Cryptosporidiosis is an infection induced by the single-celled protozoan Cryptosporidium parasite. This parasite commonly infects the intestines of humans and animals, leading to gastrointestinal symptoms such as diarrhea, stomach cramps, nausea, and vomiting. Cryptopain protein, a type of cysteine protease found in the genome of Cryptosporidium parvum plays an important role in cell invasion and its survival. In this study, we mainly focused on the structural validation and reliability of docking aspects of the Cryptopain protein of C. parvum. The best-modeled structure of Cryptopain protein was run in a water environment through a 200 ns Molecular Dynamics (MD) simulation study. We employed a covalent docking scheme to screen suitable inhibitors against our target protein. Furthermore, the reliability of the binding mode for the best possible inhibitors was validated at a 100 ns time frame through a complex MD simulation study. From docking and simulation studies, we found Z3952175270 as a possible inhibitor on the basis of docking score and binding affinity for the possible binding site in the Cryptopain protein.
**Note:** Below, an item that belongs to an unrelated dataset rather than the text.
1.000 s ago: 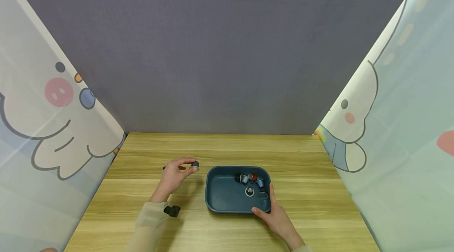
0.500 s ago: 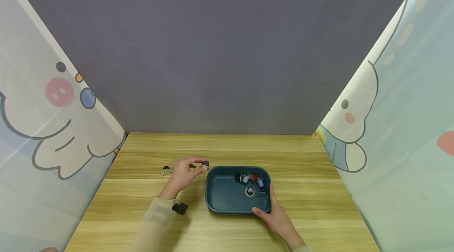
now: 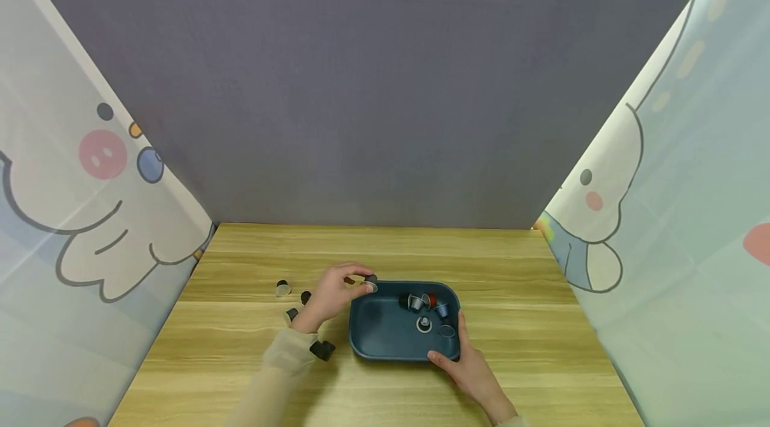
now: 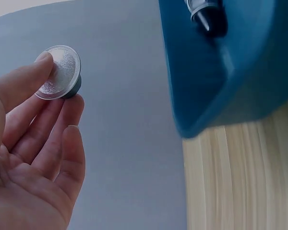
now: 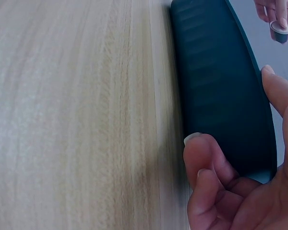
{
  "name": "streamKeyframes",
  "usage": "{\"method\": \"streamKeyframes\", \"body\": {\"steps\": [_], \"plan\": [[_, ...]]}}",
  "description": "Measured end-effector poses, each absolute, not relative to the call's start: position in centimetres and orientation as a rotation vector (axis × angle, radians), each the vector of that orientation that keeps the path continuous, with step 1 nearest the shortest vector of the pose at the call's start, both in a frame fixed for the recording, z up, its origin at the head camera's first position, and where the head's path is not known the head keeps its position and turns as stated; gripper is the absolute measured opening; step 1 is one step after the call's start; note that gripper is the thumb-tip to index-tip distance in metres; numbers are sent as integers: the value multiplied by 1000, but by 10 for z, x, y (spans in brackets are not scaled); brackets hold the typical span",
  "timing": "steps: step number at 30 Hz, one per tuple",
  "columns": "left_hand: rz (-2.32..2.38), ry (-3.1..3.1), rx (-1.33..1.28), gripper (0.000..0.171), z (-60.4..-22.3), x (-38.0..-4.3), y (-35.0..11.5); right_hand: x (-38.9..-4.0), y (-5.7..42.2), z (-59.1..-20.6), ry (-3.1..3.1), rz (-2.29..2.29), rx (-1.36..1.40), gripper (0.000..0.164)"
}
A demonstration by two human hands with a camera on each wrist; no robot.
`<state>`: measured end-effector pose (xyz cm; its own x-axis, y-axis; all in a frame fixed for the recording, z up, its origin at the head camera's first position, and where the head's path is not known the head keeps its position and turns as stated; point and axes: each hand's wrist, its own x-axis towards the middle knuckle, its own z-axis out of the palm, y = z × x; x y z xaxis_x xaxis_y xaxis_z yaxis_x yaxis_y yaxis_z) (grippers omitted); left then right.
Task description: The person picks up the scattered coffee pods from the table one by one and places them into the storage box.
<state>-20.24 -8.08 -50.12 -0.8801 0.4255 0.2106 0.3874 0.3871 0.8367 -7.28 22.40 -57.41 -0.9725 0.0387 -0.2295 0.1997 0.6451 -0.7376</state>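
Between the thumb and fingers of my left hand (image 3: 329,295) is a dark coffee capsule (image 4: 63,73), its silver foil lid facing the thumb. In the head view this capsule (image 3: 371,283) overlaps the far left corner of the dark blue tray (image 3: 379,332). My right hand (image 3: 474,377) holds the tray's near right corner. Its thumb (image 5: 274,86) lies at the rim, and curled fingers (image 5: 206,158) sit against the outer wall. Several capsules lie in the tray's right half, among them a red one (image 3: 430,300) and a blue one (image 3: 442,311).
Left of the tray, a black-and-pale capsule (image 3: 283,289), a dark capsule (image 3: 305,297) and another dark capsule (image 3: 292,313) lie on the wooden table (image 3: 523,320). A grey cloth wall (image 3: 373,113) rises behind the table, with printed curtains at both sides.
My left hand has moved right with the pinched capsule, from over the table to the tray's far left corner, uncovering capsules on the table. My right hand and the tray have stayed put.
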Motion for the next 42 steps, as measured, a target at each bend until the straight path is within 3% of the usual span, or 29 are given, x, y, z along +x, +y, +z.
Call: {"method": "streamKeyframes", "body": {"steps": [42], "plan": [[1171,2381,1091,31,-509,-219,9,-74,225,-578,2680,-1238,201,114]]}}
Our findings highlight the potential of targeting Cryptopain protein with specific inhibitors, which could pave the way for the development of novel therapeutic strategies against cryptosporidiosis. This work contributes to the field by providing a deeper understanding of the molecular interactions involved in Cryptopain inhibition, potentially leading to effective treatments for a disease that significantly impacts public health, particularly in immunocompromised individuals and in areas with limited access to clean water.